● **Activity**
The expected answer holds every line from the first line of the data below through the line containing "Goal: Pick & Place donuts", exactly as written, and no other line.

● **Records for this exercise**
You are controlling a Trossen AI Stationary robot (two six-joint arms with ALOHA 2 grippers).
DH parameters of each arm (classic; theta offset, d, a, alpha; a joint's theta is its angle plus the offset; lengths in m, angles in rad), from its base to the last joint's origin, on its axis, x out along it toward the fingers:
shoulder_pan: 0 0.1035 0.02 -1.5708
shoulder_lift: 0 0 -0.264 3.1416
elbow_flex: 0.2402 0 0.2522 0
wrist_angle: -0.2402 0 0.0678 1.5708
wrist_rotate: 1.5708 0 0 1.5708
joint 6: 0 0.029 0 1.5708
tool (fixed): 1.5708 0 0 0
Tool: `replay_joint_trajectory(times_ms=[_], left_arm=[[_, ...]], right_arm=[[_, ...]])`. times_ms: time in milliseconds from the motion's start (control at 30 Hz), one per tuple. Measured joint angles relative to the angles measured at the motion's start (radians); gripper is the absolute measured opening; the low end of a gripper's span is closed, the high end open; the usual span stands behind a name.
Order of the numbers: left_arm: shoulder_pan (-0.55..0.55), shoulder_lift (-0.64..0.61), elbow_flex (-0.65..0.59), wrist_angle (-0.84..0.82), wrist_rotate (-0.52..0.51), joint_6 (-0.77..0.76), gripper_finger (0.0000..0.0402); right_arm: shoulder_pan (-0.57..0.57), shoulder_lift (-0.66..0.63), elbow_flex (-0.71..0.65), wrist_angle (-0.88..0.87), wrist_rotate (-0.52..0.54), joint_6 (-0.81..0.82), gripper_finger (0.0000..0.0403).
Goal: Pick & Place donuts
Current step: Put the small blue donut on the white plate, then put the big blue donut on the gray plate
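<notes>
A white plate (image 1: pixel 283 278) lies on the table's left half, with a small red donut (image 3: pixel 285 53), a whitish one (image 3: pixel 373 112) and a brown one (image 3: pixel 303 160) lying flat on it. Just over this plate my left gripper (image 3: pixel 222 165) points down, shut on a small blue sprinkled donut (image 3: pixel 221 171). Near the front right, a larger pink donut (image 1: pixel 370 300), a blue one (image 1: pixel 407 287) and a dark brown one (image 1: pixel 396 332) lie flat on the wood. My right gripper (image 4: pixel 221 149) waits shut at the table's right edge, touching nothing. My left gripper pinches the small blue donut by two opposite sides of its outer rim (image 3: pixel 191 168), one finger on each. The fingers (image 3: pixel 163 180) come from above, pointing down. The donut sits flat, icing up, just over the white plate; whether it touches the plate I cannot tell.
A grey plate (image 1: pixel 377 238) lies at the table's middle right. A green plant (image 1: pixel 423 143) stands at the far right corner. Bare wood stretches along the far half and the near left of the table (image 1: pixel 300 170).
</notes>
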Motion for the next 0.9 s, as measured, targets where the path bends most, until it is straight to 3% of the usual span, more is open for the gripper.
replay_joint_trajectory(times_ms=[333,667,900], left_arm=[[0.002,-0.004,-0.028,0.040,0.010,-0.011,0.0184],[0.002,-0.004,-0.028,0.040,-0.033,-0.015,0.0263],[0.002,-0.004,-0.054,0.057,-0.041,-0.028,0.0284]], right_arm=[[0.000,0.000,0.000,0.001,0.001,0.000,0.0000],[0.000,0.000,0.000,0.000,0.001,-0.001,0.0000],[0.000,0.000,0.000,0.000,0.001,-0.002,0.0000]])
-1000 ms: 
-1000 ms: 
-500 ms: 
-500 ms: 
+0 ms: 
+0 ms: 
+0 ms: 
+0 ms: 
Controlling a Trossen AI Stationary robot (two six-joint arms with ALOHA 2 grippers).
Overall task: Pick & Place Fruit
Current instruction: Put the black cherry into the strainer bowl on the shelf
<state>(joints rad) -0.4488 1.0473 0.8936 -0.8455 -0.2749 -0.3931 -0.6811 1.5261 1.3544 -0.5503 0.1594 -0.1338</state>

● **Worked solution**
You are controlling a Trossen AI Stationary robot (two six-joint arms with ALOHA 2 grippers).
DH parameters of each arm (classic; theta offset, d, a, alpha; a joint's theta is its angle plus the offset; lengths in m, angles in rad), from its base to the last joint's origin, on its axis, x out along it toward the fingers:
shoulder_pan: 0 0.1035 0.02 -1.5708
shoulder_lift: 0 0 -0.264 3.1416
elbow_flex: 0.2402 0 0.2522 0
wrist_angle: -0.2402 0 0.0678 1.5708
wrist_rotate: 1.5708 0 0 1.5708
joint 6: 0 0.029 0 1.5708
tool (fixed): 1.5708 0 0 0
Tool: `replay_joint_trajectory(times_ms=[_], left_arm=[[_, ...]], right_arm=[[_, ...]])`. times_ms: time in milliseconds from the motion's start (control at 30 Hz), one per tuple. Measured joint angles relative to the angles measured at the motion's start (radians); gripper is the absolute measured opening; the low end of a gripper's span is closed, the high end open; the usual span stands behind a name.
Order of the numbers: left_arm: shoulder_pan (-0.55..0.55), shoulder_lift (-0.64..0.61), elbow_flex (-0.65..0.59), wrist_angle (-0.84..0.82), wrist_rotate (-0.52..0.51), joint_6 (-0.77..0.76), gripper_finger (0.0000..0.0402); right_arm: shoulder_pan (-0.57..0.57), shoulder_lift (-0.66..0.63), elbow_flex (-0.71..0.65), wrist_angle (-0.88..0.87), wrist_rotate (-0.52..0.54), joint_6 (-0.81..0.82), gripper_finger (0.0000..0.0403).
Goal: Pick & Place donuts

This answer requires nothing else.